Ruthénois de 57 ans, Philippe Coquerel est, lui aussi, un passionné de théâtre depuis 35 ans. Ancien des Comédiens au chariot, dont il fut président plusieurs années, il a participé à l’épopée de Guilhem de Peyre et joué plusieurs pièces sous la direction de Laurent Cornic avec lequel il a contribué à la création de Rutènes en scène. Après l’Affaire Fualdès (il en était le conteur), le voilà embarqué dans ce nouveau spectacle des Rutènes. "Ce qui me guide, avant tout, c’est le projet. J’avais bien sûr entendu parler de la grève des mineurs, mais je n’en connaissais pas tous les détails, précise-t-il. C’est une façon de leur rendre hommage, de leur faire honneur. Christophe a réalisé un travail remarquable à base de témoignages. Il faut maintenant que tout cela se mette en musique. Pour nous, au fond de la mine, ce sera un jeu permanent durant tout le spectacle." Et Philippe de retenir lui aussi la formidable aventure humaine de "ce spectacle fait par des Aveyronnais pour des Aveyronnais".

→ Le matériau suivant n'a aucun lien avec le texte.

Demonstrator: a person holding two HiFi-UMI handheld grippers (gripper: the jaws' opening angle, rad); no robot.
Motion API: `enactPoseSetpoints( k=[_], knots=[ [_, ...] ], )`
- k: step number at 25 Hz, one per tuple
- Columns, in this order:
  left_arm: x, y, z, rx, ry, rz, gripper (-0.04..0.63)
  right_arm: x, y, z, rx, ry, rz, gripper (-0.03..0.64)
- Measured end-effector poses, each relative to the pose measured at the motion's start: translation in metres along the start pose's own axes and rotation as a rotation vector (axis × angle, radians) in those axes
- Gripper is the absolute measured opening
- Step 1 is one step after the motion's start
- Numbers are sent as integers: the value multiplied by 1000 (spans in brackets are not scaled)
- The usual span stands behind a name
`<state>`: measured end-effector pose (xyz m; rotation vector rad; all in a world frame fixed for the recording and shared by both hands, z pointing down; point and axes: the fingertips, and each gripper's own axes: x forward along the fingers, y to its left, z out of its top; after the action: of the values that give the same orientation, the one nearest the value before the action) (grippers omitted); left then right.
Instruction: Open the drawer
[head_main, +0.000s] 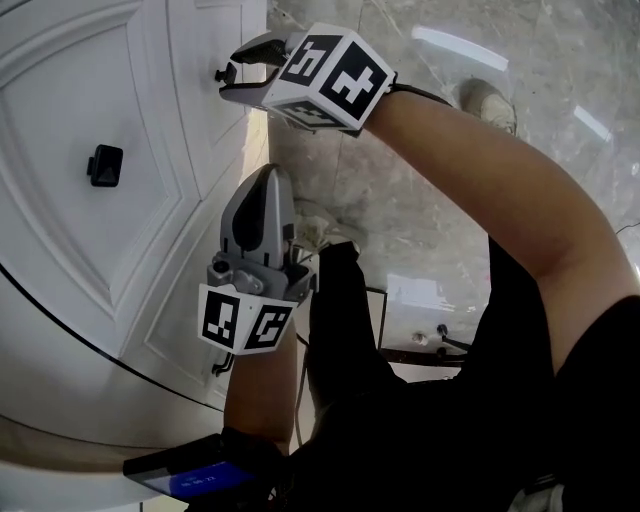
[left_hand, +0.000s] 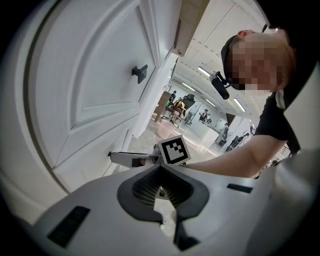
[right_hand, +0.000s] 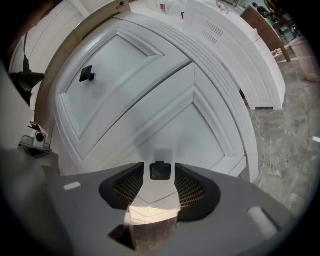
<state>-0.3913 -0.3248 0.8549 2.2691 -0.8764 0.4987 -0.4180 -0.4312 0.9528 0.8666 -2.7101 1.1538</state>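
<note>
R gripper (head_main: 236, 80) open round drawer knob (right_hand: 160, 171)

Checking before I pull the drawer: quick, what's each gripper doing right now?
Left gripper: shut, holding nothing.
Right gripper: open, with the small black knob between its jaws, not gripped.

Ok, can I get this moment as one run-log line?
stage: reaching | right gripper: open, drawer knob between jaws, not gripped | left gripper: shut, empty | drawer: closed
</note>
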Motion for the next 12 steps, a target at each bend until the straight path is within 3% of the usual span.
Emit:
enactPoseSetpoints(
  k=[12],
  knots=[
    [-1,-3,3,9,-22,-12,-9,14,-2,-2,-3,19,-9,135]
  ],
)
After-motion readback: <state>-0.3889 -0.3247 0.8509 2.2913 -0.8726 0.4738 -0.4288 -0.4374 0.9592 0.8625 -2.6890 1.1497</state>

"Une histoire qui nous touche"

Enseignante d’équitation indépendante, Céline Andrieu joue le rôle de Gisèle, une femme de mineur, copine de Maria. Cette ancienne prof d’histoire et géo connaissait la grève des mineurs du Bassin de Decazeville dans ses grandes lignes. Et si elle découvre la troupe de Rutènes en scène, elle a déjà fait du théâtre avec les Comédiens au chariot, où elle a rencontré Laurent Cornic. "Je suis rentrée dans cette aventure parce que je voulais refaire du théâtre et Laurent Cornic est au top, il a plein d’idées. J’avais vu l’Affaire Fualdès et Palace, j’avais adoré. La grève des mineurs, c’est une histoire qui nous touche. Après, avec le Covid, c’est très compliqué pour les répétitions, et il faut vraiment avoir envie et croire en cette aventure humaine."